Alors que la saison 2021 de F1 démarre à Bahreïn, cela nous rappelle que ce circuit, présent au calendrier depuis 2004, a été le théâtre d'innombrables courses marquées par la déception, le drame et le talent pur.
2009 – La promesse éphémère de Toyota
Lorsque la marque japonaise a fait son entrée sur le circuit de Bahreïn en 2009, tout le paddock a senti une étincelle rare. Pendant les dix premiers tours, les deux Toyota ont roulé comme un duo bien rodé, laissant leurs rivaux dans le désarroi. Mais ce moment de gloire s'est avéré éphémère : seul Jarno Trulli a réussi à se maintenir en troisième position, tandis que la Brawn de Jenson Button et la Red Bull de Sebastian Vettel ont pris l'avantage. Cette saison a marqué la fin du chapitre F1 de Toyota, qui a terminé à une honorable quatrième place au classement des constructeurs, mais sans aucune victoire à son actif après huit années d'efforts (2002-2009).
2014 – Les débuts hybrides de Mercedes et un spectaculaire tonneau
L'ère des V6 hybrides a débuté avec Mercedes en pole position, ses deux Flèches d'argent s'élançant côte à côte dans un duel acharné de deux tours qui a mis en valeur le slipstreaming à son meilleur. Lewis Hamilton l'a finalement emporté, mais la course a pris un tournant dramatique au quatrième tour lorsque la manœuvre agressive de Pastor Maldonado a provoqué un spectaculaire tonneau d'Esteban Gutiérrez, rappelant que même les machines les plus perfectionnées peuvent être humiliées en un instant.
2017 – Bottas pris dans le feu croisé des ordres d'équipe
À Bahreïn en 2017, Valtteri Bottas a décroché sa première pole position, devançant son coéquipier Lewis Hamilton sur la grille de départ. Une fois les feux éteints, le scénario du championnat s'est réaffirmé : le Finlandais a reçu l'ordre de céder deux fois la place, sacrifiant sa propre course pour les espoirs de titre du Britannique. Après la course, Bottas a exprimé sa frustration, soulignant la tension persistante entre l'ambition individuelle et la stratégie d'équipe.
2017 – La maîtrise de Leclerc en F2
Charles Leclerc a transformé une modeste sixième place sur la grille de départ en une démonstration de talent brut. Après un arrêt au stand précoce pour changer de pneus, il est tombé à la 14e place, puis a méthodiquement remonté le peloton. Un pari audacieux sur des pneus moyens dans les derniers tours a porté ses fruits : il est monté sur le podium dans le dernier tour et a remporté sa première victoire en F2, s'annonçant comme une future star.
2018 – Un incident dans la voie des stands pour l'Iceman
Lors d'un arrêt de routine pour changer les pneus super tendres, la Ferrari de Kimi Räikkönen a fait un bond en avant avant que l'écrou de la roue arrière gauche ne soit complètement serré. Le choc qui en a résulté a projeté au sol le mécanicien qui s'occupait de l'écrou, lui blessant les jambes. Räikkönen a immédiatement été averti, s'est arrêté dans la voie des stands et est retourné au garage à pied, sans offrir beaucoup de réconfort au membre de l'équipe bouleversé.

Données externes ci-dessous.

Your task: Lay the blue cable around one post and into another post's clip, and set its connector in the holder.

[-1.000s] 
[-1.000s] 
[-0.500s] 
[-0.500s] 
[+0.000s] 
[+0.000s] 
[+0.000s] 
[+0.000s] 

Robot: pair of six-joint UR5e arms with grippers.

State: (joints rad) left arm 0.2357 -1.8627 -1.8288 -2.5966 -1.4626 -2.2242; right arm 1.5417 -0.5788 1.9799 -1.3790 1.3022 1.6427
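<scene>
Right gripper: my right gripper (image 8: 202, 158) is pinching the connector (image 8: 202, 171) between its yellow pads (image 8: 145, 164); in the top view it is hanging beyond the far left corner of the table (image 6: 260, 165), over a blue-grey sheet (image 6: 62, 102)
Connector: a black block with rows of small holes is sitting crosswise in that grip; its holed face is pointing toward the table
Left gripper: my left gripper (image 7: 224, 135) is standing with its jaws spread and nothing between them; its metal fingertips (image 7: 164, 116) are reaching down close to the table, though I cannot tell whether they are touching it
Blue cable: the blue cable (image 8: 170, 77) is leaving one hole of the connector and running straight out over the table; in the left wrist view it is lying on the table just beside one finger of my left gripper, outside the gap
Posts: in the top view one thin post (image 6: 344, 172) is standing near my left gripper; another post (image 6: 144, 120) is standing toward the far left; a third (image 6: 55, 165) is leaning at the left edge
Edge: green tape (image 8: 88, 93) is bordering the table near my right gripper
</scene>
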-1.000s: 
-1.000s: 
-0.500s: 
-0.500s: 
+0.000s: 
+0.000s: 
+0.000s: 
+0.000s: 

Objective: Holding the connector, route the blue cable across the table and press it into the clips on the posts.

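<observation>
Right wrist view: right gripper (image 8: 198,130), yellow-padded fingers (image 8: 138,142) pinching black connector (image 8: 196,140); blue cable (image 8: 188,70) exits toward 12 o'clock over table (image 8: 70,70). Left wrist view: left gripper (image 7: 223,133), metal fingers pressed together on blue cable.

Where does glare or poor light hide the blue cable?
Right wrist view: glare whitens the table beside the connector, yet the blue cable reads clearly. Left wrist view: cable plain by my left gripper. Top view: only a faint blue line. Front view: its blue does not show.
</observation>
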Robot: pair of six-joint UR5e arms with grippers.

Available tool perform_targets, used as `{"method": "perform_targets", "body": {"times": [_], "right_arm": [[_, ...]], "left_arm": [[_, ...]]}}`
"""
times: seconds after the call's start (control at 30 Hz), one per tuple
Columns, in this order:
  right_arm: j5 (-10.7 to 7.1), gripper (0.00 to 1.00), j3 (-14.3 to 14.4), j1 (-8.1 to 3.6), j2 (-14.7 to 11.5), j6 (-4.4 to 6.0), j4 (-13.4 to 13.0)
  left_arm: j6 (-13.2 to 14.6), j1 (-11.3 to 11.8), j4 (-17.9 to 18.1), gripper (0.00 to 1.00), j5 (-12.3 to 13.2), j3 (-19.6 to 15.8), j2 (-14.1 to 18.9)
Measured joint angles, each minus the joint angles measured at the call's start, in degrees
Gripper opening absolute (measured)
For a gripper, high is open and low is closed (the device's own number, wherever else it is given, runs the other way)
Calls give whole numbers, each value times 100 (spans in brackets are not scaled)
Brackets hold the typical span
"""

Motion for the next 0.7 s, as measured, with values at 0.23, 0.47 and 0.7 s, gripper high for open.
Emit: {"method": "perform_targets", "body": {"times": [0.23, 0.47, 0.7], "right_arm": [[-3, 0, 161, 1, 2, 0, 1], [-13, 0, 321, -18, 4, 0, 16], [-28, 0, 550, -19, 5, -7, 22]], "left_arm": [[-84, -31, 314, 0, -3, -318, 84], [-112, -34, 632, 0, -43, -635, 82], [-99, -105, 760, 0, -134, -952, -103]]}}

2019 – La déception de Leclerc au départ à Bahreïn
Pour sa première saison chez Ferrari, Charles Leclerc a brillé en décrochant la pole position et, après un mauvais départ, en dépassant son coéquipier Sebastian Vettel avec autorité. La promesse d'une première victoire s'est évaporée à dix tours de l'arrivée, lorsqu'une panne du groupe motopropulseur lui a fait perdre de la vitesse, permettant aux deux Mercedes de le dépasser. Il a terminé troisième, un résultat amer qui sera vengé plus tard dans l'année à Spa.

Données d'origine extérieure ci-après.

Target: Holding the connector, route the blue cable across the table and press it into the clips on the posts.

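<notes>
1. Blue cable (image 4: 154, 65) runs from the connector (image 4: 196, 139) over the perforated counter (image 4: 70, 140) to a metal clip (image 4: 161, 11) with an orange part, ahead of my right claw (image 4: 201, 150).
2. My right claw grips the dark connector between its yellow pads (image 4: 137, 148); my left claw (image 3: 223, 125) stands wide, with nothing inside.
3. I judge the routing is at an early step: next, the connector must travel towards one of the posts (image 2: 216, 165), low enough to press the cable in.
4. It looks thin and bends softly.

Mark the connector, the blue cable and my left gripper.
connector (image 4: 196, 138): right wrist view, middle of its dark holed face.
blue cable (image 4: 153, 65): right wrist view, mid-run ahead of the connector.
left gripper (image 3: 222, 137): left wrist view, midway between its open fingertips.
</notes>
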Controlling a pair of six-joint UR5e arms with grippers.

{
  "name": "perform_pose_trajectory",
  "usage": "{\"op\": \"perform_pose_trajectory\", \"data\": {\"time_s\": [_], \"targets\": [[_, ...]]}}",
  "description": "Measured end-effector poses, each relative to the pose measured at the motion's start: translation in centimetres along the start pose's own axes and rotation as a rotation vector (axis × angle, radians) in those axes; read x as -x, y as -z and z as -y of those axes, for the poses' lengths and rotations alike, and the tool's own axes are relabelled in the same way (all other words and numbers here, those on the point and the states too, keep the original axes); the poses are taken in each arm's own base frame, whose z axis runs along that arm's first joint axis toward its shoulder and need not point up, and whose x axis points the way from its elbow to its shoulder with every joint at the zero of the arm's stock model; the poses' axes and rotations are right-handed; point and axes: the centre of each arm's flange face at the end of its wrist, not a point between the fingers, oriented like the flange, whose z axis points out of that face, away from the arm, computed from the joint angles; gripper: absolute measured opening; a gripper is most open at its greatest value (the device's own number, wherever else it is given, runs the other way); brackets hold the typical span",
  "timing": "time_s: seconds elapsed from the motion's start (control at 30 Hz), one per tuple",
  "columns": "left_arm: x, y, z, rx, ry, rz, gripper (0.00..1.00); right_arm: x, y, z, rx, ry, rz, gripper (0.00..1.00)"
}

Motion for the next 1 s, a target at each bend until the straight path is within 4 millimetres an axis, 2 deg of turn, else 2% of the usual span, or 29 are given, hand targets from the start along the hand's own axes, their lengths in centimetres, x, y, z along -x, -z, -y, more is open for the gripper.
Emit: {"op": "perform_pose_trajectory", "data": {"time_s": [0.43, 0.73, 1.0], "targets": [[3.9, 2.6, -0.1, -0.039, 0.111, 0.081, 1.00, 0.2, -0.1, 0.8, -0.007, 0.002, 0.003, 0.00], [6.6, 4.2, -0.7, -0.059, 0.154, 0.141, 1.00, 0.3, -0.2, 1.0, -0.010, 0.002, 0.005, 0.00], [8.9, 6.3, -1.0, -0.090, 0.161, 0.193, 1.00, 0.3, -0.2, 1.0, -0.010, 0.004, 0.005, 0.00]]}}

2020 – L'échappée périlleuse de Grosjean
Le Grand Prix de Bahreïn du 29 novembre 2020 restera à jamais gravé dans les mémoires pour le terrible accident de Romain Grosjean. Une perte de contrôle soudaine a envoyé sa voiture dans les barrières, provoquant une énorme boule de feu. Grâce au dispositif Halo et au sang-froid de Grosjean, il a pu sortir des flammes en seulement 28 secondes, rappelant brutalement les dangers de ce sport et l'impact salvateur des récentes innovations en matière de sécurité.